In this file photo, smoke billows from what the Sri Lankan  Army said was the last refuge of the Tamil Tigers, or (LTTE)


Switzerland’s attorney general has indicted 13 people associated with the Liberation Tigers of Tamil Eelam (LTTE) for providing financial support to the organisation via a sophisticated microcredit system. 

The 13 accused, who come from Switzerland, Germany and Sri Lanka, have been charged with supporting or being members of a criminal organisation, fraud, false certification and money laundering. 

As the Office of the Attorney General of Switzerlandexternal link announced on Wednesday, the LTTE was acting through a Swiss offshoot known as the World Tamil Coordinating Committee (WTCC). During the continuing civil war in Sri Lanka, the LTTE’s financial needs increased considerably. According to the attorney general’s office, LTTE leaders in Switzerland “devised and implemented a systematic and rapid method for obtaining money from the Tamil diaspora in Switzerland”. They reportedly raised around CHF15 million ($15.2 million). 

“The LTTE remained an anonymous participant in the process by acting through the WTCC,” pointed out the attorney general’s office. “The mechanism for providing financial support to the LTTE essentially involved inducing members of the Tamil diaspora in Switzerland, who apparently had no links with each other, to enter into microcredit contracts in their own names but in a fiduciary capacity, and then to pass on the funds to the WTCC.” 

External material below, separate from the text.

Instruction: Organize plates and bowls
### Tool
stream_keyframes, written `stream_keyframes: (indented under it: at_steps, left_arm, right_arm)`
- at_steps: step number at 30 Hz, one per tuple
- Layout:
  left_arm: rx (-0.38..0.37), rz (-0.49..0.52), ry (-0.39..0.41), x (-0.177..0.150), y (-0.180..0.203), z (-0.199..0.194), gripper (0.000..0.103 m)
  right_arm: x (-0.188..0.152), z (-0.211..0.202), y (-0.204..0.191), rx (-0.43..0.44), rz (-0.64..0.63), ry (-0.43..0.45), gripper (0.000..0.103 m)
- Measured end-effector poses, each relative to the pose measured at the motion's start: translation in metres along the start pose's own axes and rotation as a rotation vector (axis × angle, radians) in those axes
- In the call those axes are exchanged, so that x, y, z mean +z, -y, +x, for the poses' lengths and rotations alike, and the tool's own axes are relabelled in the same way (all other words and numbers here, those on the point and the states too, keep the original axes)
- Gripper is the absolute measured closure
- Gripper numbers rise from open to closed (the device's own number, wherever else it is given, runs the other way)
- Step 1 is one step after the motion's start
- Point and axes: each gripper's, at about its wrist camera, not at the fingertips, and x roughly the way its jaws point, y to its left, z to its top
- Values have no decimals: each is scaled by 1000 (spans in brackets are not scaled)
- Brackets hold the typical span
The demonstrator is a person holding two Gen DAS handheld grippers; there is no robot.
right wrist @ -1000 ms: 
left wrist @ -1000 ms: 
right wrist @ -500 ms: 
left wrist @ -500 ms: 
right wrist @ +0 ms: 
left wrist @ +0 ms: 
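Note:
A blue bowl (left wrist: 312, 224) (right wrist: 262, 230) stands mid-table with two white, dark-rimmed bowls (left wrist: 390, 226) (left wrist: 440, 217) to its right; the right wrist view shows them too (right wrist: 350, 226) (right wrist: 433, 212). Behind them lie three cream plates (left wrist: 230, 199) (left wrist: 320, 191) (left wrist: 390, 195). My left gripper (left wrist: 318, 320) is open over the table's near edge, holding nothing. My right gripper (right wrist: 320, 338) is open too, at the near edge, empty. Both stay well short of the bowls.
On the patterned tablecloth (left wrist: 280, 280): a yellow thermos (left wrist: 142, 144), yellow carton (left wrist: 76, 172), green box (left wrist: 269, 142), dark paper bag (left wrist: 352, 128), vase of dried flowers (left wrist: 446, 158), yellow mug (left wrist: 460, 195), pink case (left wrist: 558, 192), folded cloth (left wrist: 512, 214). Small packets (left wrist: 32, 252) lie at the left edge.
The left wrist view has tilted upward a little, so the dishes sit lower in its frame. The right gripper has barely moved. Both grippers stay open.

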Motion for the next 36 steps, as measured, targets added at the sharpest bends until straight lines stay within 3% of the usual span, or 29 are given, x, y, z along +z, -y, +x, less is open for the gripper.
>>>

A Swiss bank in canton Zurich provided microcredits of up to CHF100,000. In order to obtain the microcredits, two financial intermediaries prepared forged salary statements. Couriers carried cash to Singapore and Dubai. Each month, up to CHF1 million flowed abroad and was used to buy weapons. 

“The LTTE’s funding system collapsed in 2009, following the organisation’s military defeat, and the diaspora community stopped making the loan payments,” explained the attorney general’s office. 

At the main hearing before the Federal Criminal Court, the attorney general’s office will submit its proposals for the penalties to be imposed on the 13 accused. By filing the indictment, the court will be responsible for providing further information.